Build a word cloud to present a general view of high frequency words.
A few interesting words in the word cloud could be found. It seems when people posting tweets with healthcare hashtags, they tend to talk about the topic of "hiring" and "jobs" meaning healthcare workers are in high demand or there are many companies trying to recruit people on Twitter. Also tags like "bigdata", "healthtech" indicate innovative technology like big data, machine learning is being deployed in healthcare industry. In addition we could also find "trumpcare", "obamacare", "ahca"(American Health Care Act of 2017), "cboscore"(The Congressional Budget Office Score for the Republican Health-Care Plan). It shows that people are paying attention to the recent change in healthcare plan especially after House Republicans have voted to repeal Obamacare and replace it with Trumpcare.
To get a better sense of those hashtags' quantitative distribution. Top 12 hashtags have been collected and ploted below.
In the pie chart, "hiring" and "job" account for 70% of the total hashtags while healthcare policy related tags take up about 10%.
Lets compare healthcare tags with others.
In the histogram chart, More about quantitive relationships between healthcare and other keywords could be learned. For every 5000 healthcare tags, there are about 100 tweets talking about each of health care reform related topics.
Below is the geolocation of all the tweets.
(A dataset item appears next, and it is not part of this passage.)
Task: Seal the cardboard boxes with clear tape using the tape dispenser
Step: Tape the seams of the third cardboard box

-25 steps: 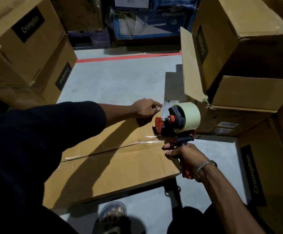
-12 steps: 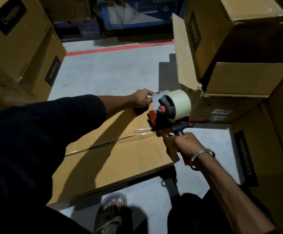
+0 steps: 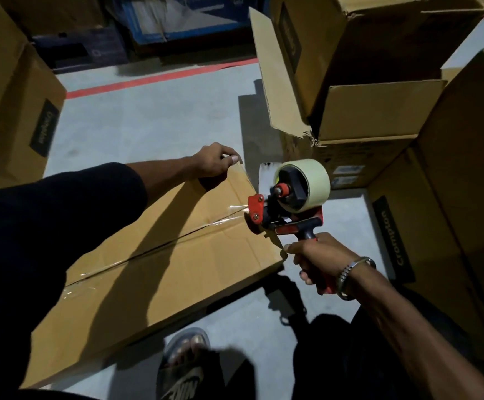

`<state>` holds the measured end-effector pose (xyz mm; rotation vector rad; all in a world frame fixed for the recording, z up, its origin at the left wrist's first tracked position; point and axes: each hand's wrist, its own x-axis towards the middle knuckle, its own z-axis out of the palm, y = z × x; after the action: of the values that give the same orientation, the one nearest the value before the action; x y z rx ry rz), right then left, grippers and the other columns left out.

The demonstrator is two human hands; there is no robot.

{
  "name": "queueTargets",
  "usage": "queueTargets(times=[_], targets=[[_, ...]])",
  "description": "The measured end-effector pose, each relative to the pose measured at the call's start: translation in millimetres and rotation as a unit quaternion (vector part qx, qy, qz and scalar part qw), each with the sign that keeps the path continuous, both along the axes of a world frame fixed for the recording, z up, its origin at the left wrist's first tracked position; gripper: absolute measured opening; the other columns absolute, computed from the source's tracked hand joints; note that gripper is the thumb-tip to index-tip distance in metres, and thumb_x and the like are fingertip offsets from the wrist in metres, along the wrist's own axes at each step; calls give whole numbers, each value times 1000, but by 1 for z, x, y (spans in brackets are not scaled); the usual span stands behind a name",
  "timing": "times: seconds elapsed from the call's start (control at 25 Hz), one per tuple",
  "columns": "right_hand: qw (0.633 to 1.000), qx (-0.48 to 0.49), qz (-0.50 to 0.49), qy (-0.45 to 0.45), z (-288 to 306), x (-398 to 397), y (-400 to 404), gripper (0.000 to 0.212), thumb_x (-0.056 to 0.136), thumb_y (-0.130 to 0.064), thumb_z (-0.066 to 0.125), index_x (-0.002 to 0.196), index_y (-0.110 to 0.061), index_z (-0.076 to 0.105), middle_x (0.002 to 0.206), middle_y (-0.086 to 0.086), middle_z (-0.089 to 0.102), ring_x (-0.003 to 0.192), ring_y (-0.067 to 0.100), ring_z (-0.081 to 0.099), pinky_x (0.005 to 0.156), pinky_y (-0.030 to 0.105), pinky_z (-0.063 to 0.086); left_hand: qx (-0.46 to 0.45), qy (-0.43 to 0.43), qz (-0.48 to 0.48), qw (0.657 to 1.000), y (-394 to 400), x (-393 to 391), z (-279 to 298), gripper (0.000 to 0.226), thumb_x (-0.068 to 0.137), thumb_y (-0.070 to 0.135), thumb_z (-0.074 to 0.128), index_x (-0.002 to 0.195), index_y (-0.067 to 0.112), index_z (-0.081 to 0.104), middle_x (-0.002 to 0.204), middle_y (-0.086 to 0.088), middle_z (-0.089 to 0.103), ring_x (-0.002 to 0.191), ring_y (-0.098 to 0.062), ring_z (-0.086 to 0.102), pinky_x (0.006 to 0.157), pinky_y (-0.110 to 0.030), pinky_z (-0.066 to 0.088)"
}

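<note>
Flat brown cardboard box [image 3: 154, 272] on grey floor [image 3: 148, 122], matte, creased; glossy clear tape [image 3: 137, 255] along its centre seam. Taller cardboard stacks [image 3: 364, 111] around, one with flaps open. Red-and-black plastic dispenser [image 3: 287, 209] with cream tape roll sits at the box's far seam end, just above the right hand [image 3: 318, 261], fingers wrapped round its handle. Left hand [image 3: 215, 163] rests on the box's far corner, fingertips curled, pinching a wrinkled tape end. Metal bracelet [image 3: 353, 275] on right wrist.
</note>
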<state>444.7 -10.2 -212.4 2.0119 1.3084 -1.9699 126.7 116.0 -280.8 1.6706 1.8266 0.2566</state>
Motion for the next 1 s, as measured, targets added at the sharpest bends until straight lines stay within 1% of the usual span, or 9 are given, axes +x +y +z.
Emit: queueTargets(times=[0.08,0.2,0.4,0.6,0.68,0.8,0.92,1.0], targets=[[1000,5,0,2,2,0,-3,23,88,-26,69,76,-11,56,53,7,43,43,21,45,48,22,27,6,-18,0,1000,-4,-2,1,36,112,36,46,130,21,73,137,-6,68,124,-28,60,99,-33,42],[1000,12,2,1,5,4,-3,25,91,-26,67,76,-11,54,55,7,43,39,20,44,46,22,28,20,-30,3,999,-6,-3,0,37,112,37,45,129,20,73,135,-7,69,123,-29,61,99,-35,43],[999,17,34,-29,9,13,-6,25,91,-25,66,79,-8,54,53,5,39,41,21,42,49,24,26,0,-27,9,1000,-6,-4,1,40,111,42,46,134,20,70,144,-6,64,131,-30,58,103,-37,44],[997,0,49,-56,15,33,-13,25,92,-23,65,78,-6,54,52,6,37,41,21,40,51,25,24,6,-38,9,999,-6,0,2,41,112,40,45,136,18,69,145,-8,62,130,-30,58,97,-36,44],[996,-3,59,-71,18,42,-21,24,93,-20,65,77,-6,53,50,6,38,40,20,39,49,23,25,5,-38,14,999,-6,-1,1,41,112,40,44,136,18,69,145,-8,62,130,-31,58,97,-35,44],[994,10,57,-88,15,52,-37,22,94,-10,63,77,-3,51,46,5,38,37,18,39,41,16,29,16,-38,18,999,-8,0,-3,40,113,37,42,135,18,69,143,-9,63,128,-31,57,98,-36,44],[993,-5,68,-98,12,54,-39,24,93,-16,64,76,-4,52,49,7,39,37,19,42,45,17,30,24,-23,18,999,-8,3,-8,39,114,36,39,134,19,68,142,-9,63,127,-32,57,99,-37,45],[993,-20,67,-99,14,53,-35,25,94,-18,64,76,-4,53,49,7,39,37,19,41,44,17,29,32,18,8,999,-8,5,-9,40,114,37,36,135,19,66,141,-10,63,124,-34,59,98,-38,46]])
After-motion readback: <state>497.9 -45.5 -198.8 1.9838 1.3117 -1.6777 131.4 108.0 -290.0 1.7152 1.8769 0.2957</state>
The majority of tweets are posted inside the United States. Except big cities on east and west coast, it is surprising to see many red dots in the Midwest. One reason could be that there are more elderly people in the Midwest while many skilled healthcare talents flow into east and west coast. It might also due to the burgeoning tele-medicine industry in the Midwest with the help of advanced data science & computer science technology.